### ACTIVITY
Transcribe the data. Leave out nothing.
[[ INFORMATION GIVEN open ]]
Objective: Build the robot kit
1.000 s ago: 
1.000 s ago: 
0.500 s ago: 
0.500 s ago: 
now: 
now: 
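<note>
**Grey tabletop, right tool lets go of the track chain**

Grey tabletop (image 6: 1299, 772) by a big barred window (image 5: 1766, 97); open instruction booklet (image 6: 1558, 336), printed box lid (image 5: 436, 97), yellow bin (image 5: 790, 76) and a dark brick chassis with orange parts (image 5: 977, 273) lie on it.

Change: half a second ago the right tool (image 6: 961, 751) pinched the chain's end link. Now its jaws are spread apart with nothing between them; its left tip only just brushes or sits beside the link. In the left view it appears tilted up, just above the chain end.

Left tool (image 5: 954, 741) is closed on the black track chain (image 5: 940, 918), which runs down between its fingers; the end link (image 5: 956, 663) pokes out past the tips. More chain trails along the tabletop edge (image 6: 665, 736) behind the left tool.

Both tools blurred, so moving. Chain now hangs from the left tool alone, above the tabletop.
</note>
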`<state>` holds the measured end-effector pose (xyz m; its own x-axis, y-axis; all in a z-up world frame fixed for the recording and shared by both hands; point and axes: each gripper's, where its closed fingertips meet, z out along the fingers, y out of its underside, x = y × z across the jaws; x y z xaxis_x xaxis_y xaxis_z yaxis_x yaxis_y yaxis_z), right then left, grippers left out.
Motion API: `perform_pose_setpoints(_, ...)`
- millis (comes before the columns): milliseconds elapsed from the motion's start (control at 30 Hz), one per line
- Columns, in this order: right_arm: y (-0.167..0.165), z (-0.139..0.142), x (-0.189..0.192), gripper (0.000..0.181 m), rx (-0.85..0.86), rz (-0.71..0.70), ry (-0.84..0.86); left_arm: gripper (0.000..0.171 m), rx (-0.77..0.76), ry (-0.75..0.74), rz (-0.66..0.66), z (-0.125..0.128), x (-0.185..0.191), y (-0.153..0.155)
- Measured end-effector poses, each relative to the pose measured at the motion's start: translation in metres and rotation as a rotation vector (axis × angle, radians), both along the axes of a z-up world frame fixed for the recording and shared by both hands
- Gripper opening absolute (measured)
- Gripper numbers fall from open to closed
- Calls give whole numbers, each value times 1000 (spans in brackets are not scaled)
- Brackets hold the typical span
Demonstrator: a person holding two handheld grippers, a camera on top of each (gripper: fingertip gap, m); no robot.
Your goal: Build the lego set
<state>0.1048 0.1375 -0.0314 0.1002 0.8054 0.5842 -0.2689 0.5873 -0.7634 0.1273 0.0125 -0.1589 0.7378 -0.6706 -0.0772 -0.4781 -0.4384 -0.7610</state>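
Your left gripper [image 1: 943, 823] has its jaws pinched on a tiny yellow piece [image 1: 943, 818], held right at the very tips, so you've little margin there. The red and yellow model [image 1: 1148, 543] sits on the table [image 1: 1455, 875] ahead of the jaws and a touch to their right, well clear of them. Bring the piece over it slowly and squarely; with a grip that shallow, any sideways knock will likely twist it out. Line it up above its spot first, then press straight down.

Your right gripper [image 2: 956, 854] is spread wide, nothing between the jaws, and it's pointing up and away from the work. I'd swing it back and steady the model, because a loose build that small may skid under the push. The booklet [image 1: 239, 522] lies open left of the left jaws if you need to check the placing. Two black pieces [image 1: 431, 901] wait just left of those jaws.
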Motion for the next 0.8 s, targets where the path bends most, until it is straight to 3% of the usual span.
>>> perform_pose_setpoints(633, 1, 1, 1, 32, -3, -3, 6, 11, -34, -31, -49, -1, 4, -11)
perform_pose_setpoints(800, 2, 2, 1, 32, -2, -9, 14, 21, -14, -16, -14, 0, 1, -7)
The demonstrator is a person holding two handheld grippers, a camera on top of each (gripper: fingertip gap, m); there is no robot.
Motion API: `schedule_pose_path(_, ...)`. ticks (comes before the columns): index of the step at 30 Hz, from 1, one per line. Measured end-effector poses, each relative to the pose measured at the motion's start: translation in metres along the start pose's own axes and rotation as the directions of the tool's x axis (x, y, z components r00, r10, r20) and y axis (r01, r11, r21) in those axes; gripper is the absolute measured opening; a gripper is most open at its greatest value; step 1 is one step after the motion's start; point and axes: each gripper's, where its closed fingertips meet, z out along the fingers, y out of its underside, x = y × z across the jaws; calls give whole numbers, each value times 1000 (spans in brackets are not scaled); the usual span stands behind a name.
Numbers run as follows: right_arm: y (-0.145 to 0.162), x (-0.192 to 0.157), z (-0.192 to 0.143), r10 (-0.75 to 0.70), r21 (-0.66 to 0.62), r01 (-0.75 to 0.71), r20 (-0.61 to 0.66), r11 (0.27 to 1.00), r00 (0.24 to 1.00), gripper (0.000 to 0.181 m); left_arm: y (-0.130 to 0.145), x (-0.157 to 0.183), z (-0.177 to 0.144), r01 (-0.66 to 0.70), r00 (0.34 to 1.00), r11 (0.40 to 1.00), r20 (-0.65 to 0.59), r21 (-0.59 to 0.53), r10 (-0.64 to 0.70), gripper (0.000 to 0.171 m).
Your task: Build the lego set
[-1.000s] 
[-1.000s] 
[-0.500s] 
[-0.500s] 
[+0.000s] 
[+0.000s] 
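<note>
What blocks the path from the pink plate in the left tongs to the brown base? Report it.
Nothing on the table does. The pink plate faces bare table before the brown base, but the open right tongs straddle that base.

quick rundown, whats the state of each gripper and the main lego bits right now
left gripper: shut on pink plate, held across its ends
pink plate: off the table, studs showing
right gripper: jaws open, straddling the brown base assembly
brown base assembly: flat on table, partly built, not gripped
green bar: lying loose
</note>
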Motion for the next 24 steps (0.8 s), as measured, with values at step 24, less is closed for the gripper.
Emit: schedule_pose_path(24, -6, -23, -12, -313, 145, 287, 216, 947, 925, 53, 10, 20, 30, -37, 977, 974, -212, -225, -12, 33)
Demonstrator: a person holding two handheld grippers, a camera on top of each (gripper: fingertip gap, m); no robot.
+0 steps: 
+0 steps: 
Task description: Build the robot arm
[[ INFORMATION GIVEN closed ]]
### RESPONSE
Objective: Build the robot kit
1.000 s ago: 
1.000 s ago: 
0.500 s ago: 
0.500 s ago: 
now: 
now: 
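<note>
**Grey tabletop, right tool lets go of the track chain**

Grey tabletop (image 6: 1299, 772) by a big barred window (image 5: 1766, 97); open instruction booklet (image 6: 1558, 336), printed box lid (image 5: 436, 97), yellow bin (image 5: 790, 76) and a dark brick chassis with orange parts (image 5: 977, 273) lie on it.

Change: half a second ago the right tool (image 6: 961, 751) pinched the chain's end link. Now its jaws are spread apart with nothing between them; its left tip only just brushes or sits beside the link. In the left view it appears tilted up, just above the chain end.

Left tool (image 5: 954, 741) is closed on the black track chain (image 5: 940, 918), which runs down between its fingers; the end link (image 5: 956, 663) pokes out past the tips. More chain trails along the tabletop edge (image 6: 665, 736) behind the left tool.

Both tools blurred, so moving. Chain now hangs from the left tool alone, above the tabletop.
</note>
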`<state>` holds the measured end-effector pose (xyz m; its own x-axis, y-axis; all in a z-up world frame fixed for the recording and shared by both hands; point and axes: each gripper's, where its closed fingertips meet, z out along the fingers, y out of its underside, x = y × z across the jaws; x y z xaxis_x xaxis_y xaxis_z yaxis_x yaxis_y yaxis_z), right then left, grippers left out.
Motion API: `perform_pose_setpoints(_, ...)`
- millis (comes before the columns): milliseconds elapsed from the motion's start (control at 30 Hz), one per line
- Columns, in this order: right_arm: y (-0.167..0.165), z (-0.139..0.142), x (-0.189..0.192), gripper (0.000..0.181 m), rx (-0.85..0.86), rz (-0.71..0.70), ry (-0.84..0.86); left_arm: gripper (0.000..0.171 m), rx (-0.77..0.76), ry (-0.75..0.74), rz (-0.66..0.66), z (-0.125..0.128), x (-0.185..0.191), y (-0.153..0.155)
- Measured end-effector poses, each relative to the pose measured at the motion's start: translation in metres and rotation as a rotation vector (axis × angle, radians), both along the axes of a z-up world frame fixed for the recording and shared by both hands
- Gripper opening absolute (measured)
- Gripper numbers fall from open to closed
- Calls give whole numbers, each value times 1000 (spans in brackets are not scaled)
- Brackets hold the typical span
Demonstrator: a person holding two handheld grippers, a camera on top of each (gripper: fingertip gap, m); no robot.
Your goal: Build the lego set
<state>0.1048 0.1375 -0.0314 0.1002 0.8054 0.5842 -0.2689 0.5873 -0.7634 0.1273 0.0125 -0.1589 0.7378 -0.6706 -0.0772 -0.4781 -0.4384 -0.7610</state>
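Your left gripper [image 1: 943, 823] has its jaws pinched on a tiny yellow piece [image 1: 943, 818], held right at the very tips, so you've little margin there. The red and yellow model [image 1: 1148, 543] sits on the table [image 1: 1455, 875] ahead of the jaws and a touch to their right, well clear of them. Bring the piece over it slowly and squarely; with a grip that shallow, any sideways knock will likely twist it out. Line it up above its spot first, then press straight down.

Your right gripper [image 2: 956, 854] is spread wide, nothing between the jaws, and it's pointing up and away from the work. I'd swing it back and steady the model, because a loose build that small may skid under the push. The booklet [image 1: 239, 522] lies open left of the left jaws if you need to check the placing. Two black pieces [image 1: 431, 901] wait just left of those jaws.
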Motion for the next 0.8 s, targets where the path bends most, until it is straight to 3% of the usual span.
>>> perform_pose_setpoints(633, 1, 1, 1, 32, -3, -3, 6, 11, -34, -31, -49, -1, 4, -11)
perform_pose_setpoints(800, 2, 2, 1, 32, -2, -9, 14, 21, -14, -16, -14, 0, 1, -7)
The demonstrator is a person holding two handheld grippers, a camera on top of each (gripper: fingertip gap, m); there is no robot.
Motion API: `schedule_pose_path(_, ...)`. ticks (comes before the columns): index of the step at 30 Hz, from 1, one per line. Measured end-effector poses, each relative to the pose measured at the motion's start: translation in metres along the start pose's own axes and rotation as the directions of the tool's x axis (x, y, z components r00, r10, r20) and y axis (r01, r11, r21) in those axes; gripper is the absolute measured opening; a gripper is most open at its greatest value; step 1 is one step after the motion's start; point and axes: each gripper's, where its closed fingertips meet, z out along the fingers, y out of its underside, x = y × z across the jaws; calls give whole numbers, each value times 1000 (spans in brackets are not scaled); the usual span stands behind a name.
Numbers run as follows: right_arm: y (-0.145 to 0.162), x (-0.192 to 0.157), z (-0.192 to 0.143), r10 (-0.75 to 0.70), r21 (-0.66 to 0.62), r01 (-0.75 to 0.71), r20 (-0.61 to 0.66), r11 (0.27 to 1.00), r00 (0.24 to 1.00), gripper (0.000 to 0.181 m); left_arm: y (-0.130 to 0.145), x (-0.157 to 0.183), z (-0.177 to 0.144), r01 (-0.66 to 0.70), r00 (0.34 to 1.00), r11 (0.40 to 1.00), r20 (-0.65 to 0.59), r21 (-0.59 to 0.53), r10 (-0.64 to 0.70), gripper (0.000 to 0.171 m).
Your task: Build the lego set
[-1.000s] 
[-1.000s] 
[-0.500s] 
[-0.500s] 
[+0.000s] 
[+0.000s] 
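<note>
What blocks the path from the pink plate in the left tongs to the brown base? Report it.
Nothing on the table does. The pink plate faces bare table before the brown base, but the open right tongs straddle that base.

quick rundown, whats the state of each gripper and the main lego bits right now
left gripper: shut on pink plate, held across its ends
pink plate: off the table, studs showing
right gripper: jaws open, straddling the brown base assembly
brown base assembly: flat on table, partly built, not gripped
green bar: lying loose
</note>
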Motion for the next 24 steps (0.8 s), as measured, with values at step 24, less is closed for the gripper.
Emit: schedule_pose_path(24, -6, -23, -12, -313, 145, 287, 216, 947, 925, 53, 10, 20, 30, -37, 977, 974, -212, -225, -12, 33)
Demonstrator: a person holding two handheld grippers, a camera on top of each (gripper: fingertip gap, m); no robot.
+0 steps: 
+0 steps: 
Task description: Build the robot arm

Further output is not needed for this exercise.